-- Task description --
Go to the line containing "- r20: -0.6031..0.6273" in the records below and print it and every following line exactly, on through the line containing "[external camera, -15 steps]", then stop.

-- Records for this task --
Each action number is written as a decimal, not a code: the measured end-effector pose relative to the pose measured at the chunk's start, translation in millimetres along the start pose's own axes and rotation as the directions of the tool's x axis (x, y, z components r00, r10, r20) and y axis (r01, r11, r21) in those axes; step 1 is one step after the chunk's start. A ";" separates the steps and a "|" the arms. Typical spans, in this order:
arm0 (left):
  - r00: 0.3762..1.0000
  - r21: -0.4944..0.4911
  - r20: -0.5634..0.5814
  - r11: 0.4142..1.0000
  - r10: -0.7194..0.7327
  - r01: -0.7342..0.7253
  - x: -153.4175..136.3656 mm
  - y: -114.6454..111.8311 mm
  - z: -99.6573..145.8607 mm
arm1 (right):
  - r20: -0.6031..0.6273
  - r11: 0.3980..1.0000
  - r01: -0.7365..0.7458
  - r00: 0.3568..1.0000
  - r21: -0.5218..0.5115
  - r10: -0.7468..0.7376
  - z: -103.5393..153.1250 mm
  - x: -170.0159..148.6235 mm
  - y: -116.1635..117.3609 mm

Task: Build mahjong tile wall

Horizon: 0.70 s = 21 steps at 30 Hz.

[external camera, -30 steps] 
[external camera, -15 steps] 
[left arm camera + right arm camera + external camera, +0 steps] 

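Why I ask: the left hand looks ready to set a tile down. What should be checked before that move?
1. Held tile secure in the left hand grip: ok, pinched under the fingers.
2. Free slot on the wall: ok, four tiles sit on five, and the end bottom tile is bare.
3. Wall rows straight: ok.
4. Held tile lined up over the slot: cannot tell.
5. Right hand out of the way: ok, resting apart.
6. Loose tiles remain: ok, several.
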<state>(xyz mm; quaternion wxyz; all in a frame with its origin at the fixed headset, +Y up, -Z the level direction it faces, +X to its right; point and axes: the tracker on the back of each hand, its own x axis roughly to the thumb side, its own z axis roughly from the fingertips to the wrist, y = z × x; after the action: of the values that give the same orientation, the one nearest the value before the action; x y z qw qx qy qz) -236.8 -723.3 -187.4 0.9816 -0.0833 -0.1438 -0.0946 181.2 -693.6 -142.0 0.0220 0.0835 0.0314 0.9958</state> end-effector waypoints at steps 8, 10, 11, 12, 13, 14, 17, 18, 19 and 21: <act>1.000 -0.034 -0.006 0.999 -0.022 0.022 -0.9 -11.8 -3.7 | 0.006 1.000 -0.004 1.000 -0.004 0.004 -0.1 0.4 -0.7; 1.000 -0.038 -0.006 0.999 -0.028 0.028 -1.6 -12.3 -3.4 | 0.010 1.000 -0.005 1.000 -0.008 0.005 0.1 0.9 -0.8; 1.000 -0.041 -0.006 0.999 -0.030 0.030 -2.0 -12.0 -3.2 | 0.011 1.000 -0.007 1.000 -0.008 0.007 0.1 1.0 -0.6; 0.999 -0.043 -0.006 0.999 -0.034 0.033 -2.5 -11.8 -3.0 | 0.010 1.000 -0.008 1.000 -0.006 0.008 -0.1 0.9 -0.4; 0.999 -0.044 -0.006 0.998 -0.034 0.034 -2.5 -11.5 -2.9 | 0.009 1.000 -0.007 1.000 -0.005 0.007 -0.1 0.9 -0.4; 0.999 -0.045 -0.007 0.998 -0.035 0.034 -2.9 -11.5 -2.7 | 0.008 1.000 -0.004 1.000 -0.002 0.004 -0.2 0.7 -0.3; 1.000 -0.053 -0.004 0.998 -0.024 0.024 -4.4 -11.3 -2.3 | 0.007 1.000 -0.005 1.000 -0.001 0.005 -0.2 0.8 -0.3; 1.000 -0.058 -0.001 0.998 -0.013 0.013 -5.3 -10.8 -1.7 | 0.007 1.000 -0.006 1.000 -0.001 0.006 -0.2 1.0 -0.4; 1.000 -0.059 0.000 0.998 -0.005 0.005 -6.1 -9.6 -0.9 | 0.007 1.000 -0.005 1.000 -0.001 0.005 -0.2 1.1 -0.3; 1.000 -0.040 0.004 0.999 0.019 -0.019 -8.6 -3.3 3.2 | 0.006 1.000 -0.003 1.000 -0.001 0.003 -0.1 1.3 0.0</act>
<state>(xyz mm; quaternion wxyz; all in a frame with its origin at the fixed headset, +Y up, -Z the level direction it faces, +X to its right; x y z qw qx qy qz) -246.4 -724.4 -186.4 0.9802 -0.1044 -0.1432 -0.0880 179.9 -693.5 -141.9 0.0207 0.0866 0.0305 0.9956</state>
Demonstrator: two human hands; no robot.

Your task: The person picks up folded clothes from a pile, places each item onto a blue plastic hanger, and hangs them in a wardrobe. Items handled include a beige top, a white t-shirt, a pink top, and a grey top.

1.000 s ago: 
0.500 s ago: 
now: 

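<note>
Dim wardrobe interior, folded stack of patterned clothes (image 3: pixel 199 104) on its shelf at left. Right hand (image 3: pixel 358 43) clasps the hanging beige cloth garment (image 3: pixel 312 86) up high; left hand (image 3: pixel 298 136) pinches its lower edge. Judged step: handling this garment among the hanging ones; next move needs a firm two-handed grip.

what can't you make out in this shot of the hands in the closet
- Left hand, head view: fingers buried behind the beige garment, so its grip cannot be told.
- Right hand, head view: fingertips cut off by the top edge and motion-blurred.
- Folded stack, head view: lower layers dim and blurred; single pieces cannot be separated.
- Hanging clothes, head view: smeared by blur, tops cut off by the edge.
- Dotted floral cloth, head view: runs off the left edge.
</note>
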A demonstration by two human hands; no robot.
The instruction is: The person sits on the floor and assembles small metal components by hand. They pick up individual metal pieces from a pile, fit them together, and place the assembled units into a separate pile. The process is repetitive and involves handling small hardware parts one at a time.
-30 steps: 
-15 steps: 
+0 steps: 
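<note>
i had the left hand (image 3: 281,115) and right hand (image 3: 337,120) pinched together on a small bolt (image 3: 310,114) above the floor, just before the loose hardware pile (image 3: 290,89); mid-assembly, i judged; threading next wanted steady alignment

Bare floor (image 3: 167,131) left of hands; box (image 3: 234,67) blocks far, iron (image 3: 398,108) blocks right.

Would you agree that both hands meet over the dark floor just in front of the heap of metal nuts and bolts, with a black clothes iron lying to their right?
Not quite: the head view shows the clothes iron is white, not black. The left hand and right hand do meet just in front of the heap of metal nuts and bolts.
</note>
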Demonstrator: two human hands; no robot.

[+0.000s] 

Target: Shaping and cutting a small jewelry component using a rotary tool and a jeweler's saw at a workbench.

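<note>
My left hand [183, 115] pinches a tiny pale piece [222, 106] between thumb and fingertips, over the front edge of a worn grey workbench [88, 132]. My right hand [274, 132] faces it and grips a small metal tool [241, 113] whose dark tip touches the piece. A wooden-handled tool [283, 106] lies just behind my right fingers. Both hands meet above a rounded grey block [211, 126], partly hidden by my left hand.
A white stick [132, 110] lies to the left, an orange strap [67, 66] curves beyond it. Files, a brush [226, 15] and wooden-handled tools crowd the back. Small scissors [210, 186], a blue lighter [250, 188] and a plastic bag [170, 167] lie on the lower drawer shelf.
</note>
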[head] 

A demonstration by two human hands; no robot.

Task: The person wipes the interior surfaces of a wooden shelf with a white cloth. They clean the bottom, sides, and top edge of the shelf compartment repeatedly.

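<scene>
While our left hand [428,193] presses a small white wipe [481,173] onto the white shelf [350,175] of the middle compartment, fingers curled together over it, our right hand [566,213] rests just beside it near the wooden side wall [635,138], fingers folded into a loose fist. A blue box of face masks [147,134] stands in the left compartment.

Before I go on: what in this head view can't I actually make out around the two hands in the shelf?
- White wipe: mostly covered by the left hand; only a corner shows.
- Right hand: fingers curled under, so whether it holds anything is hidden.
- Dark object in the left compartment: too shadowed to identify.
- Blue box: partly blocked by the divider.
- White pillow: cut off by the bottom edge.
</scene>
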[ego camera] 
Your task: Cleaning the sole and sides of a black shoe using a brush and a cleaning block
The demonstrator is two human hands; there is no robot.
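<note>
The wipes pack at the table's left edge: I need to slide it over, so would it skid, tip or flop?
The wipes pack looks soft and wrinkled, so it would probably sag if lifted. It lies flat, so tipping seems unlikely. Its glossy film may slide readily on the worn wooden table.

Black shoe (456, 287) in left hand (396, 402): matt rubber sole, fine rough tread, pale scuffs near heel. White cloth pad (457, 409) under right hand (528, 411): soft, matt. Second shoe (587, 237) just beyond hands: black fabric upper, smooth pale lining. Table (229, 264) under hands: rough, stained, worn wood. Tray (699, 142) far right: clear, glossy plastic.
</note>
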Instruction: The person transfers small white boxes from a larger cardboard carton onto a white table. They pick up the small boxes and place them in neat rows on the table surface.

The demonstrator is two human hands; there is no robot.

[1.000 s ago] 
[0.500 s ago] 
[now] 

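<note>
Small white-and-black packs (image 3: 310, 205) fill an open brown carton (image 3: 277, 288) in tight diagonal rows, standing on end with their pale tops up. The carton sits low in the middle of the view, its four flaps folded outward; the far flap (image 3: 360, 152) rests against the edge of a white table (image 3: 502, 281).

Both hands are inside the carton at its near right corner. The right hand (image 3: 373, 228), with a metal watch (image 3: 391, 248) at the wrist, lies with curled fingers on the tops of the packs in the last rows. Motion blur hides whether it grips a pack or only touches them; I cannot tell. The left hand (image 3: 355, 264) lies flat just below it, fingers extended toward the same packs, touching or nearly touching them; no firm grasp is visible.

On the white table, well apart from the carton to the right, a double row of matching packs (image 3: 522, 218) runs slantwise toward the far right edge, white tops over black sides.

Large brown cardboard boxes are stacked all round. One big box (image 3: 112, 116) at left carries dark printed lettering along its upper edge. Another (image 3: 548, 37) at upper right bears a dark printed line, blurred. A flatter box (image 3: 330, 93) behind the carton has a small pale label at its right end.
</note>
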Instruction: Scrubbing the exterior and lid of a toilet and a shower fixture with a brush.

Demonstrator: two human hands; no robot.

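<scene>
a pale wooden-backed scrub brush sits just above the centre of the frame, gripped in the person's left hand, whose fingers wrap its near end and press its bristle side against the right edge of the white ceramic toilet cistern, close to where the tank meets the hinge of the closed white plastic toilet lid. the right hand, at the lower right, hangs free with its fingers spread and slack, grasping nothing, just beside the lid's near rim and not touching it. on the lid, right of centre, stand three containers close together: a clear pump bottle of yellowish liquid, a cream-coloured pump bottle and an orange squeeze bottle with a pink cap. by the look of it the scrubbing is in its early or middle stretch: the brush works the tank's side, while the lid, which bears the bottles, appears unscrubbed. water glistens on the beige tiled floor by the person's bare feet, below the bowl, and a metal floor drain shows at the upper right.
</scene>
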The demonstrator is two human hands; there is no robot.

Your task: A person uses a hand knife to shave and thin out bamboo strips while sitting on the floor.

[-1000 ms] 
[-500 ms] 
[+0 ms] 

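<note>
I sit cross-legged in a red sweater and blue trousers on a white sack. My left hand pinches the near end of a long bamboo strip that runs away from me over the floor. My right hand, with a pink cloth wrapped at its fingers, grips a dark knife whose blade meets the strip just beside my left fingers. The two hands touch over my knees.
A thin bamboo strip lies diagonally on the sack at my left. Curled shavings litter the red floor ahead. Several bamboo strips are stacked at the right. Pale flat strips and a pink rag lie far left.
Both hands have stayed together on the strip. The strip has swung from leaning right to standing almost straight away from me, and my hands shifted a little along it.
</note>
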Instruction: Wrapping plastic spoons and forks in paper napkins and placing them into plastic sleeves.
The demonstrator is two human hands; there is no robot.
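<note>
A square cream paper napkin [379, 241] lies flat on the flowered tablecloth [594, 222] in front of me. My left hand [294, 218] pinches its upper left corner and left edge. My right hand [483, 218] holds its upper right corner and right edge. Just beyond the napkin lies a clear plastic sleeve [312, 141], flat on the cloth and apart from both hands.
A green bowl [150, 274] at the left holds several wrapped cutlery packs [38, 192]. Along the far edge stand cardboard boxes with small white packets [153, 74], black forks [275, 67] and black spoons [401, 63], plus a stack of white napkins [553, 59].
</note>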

-- Reply to the exercise --
  - r20: -0.6031..0.6273
  - r11: 0.3980..1.0000
  - r01: -0.7365..0.7458
  - r00: 0.3568..1.0000
  - r21: -0.5218..0.5115
  - r10: -0.7468..0.7376
  - z: -103.5393..153.1250 mm
  - x: -170.0159..148.6235 mm
  - y: -116.1635..117.3609 mm

Task: Build mahjong tile wall

Horizon: 0.70 s = 21 steps at 30 Hz.

[external camera, -30 steps] 
[external camera, -15 steps] 

Nothing else belongs in this output.